DATA SECTION |
⟨

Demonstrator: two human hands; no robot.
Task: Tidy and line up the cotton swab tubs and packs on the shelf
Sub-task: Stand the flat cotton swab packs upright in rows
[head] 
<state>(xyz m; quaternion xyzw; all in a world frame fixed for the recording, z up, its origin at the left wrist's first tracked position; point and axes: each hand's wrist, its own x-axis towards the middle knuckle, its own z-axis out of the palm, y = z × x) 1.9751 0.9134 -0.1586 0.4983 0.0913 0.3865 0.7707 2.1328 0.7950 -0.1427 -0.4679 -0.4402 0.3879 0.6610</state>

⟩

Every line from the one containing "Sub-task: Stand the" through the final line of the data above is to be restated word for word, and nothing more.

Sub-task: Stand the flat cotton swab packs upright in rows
[head] 
<state>(xyz m; quaternion xyzw; all in a world frame fixed for the recording, z up, its origin at the left wrist's first tracked position; point and axes: each hand's wrist, its own x-axis towards the middle knuckle, its own z-axis out of the palm, y = z × x) 1.9751 0.9134 -0.1586 0.4983 0.0913 0.3865 0.7707 2.1328 0.7950 -0.1427 -0.4679 -0.4402 0.3879 0.6610</state>

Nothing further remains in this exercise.